### [What the task requires]
Output exactly the lines from the first line of the records below through the line containing "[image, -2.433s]", both included, leaving out any pictures.

[Recorded information]

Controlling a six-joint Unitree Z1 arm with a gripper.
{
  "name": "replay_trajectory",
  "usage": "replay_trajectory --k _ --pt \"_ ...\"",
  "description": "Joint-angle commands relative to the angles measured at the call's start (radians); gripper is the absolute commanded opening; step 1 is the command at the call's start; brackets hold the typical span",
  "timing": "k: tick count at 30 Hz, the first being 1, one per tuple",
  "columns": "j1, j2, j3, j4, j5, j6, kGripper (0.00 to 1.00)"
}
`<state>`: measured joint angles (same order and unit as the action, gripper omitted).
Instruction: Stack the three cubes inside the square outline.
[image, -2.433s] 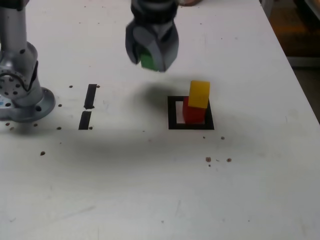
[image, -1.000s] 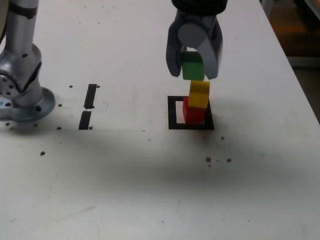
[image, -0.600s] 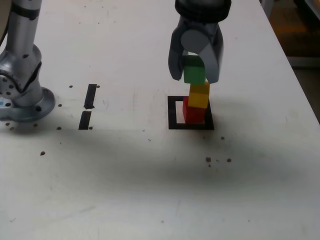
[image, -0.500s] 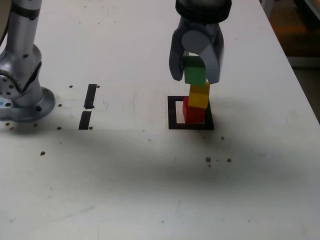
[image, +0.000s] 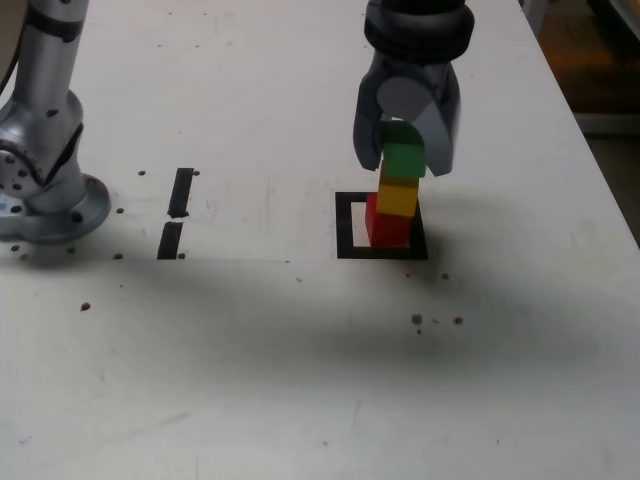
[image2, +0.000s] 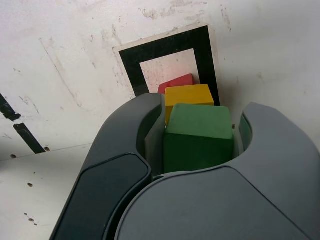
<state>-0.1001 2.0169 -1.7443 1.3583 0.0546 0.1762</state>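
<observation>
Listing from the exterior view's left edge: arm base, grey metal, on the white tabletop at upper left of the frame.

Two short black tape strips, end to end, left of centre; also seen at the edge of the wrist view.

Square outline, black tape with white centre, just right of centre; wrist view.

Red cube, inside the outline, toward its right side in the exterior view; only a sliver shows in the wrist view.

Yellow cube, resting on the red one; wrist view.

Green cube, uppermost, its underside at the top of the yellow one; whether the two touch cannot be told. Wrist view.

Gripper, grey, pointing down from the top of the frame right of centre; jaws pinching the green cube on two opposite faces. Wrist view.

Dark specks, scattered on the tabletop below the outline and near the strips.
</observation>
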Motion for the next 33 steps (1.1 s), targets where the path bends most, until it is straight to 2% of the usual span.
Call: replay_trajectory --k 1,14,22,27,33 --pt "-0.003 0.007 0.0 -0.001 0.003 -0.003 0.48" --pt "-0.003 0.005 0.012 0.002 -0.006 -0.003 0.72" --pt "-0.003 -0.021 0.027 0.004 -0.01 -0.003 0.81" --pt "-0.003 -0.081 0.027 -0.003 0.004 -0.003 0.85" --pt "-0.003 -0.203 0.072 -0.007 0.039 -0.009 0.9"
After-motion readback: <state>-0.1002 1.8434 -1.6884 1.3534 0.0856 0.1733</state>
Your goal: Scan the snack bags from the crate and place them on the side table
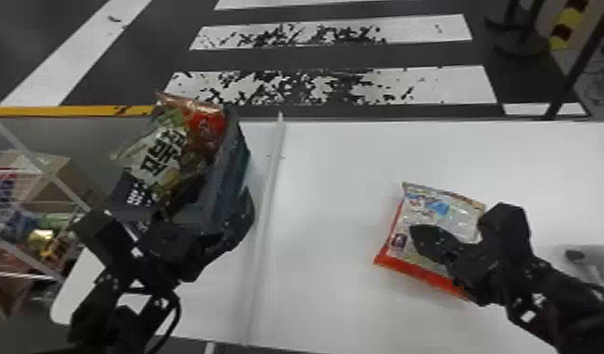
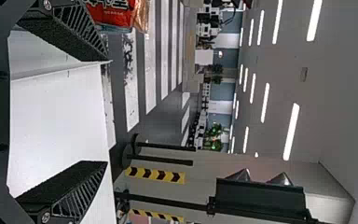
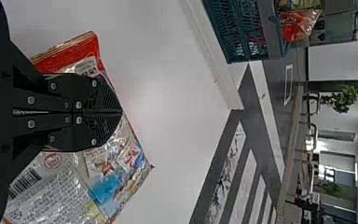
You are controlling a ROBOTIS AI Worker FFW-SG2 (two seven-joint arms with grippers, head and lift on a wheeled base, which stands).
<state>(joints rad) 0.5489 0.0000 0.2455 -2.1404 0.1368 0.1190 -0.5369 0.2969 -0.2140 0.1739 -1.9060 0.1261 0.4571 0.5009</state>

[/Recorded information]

### [Output for this task]
Controlling a six-joint Unitree Z1 arm with a gripper.
{
  "name": "replay_trajectory",
  "usage": "replay_trajectory --k _ --pt \"_ ...\"",
  "description": "Joint-angle commands relative to the angles measured at the call's start (radians); gripper is the absolute commanded opening; step 1 is the command at the call's start; brackets hold the typical span",
  "timing": "k: tick count at 30 Hz, the first being 1, one per tuple",
  "columns": "j1, j2, j3, j4, j5, j6, kGripper (0.00 to 1.00)"
}
`<state>`: measured joint angles (same order and unit as the action, gripper omitted).
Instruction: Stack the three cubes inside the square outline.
[image, -2.433s] 

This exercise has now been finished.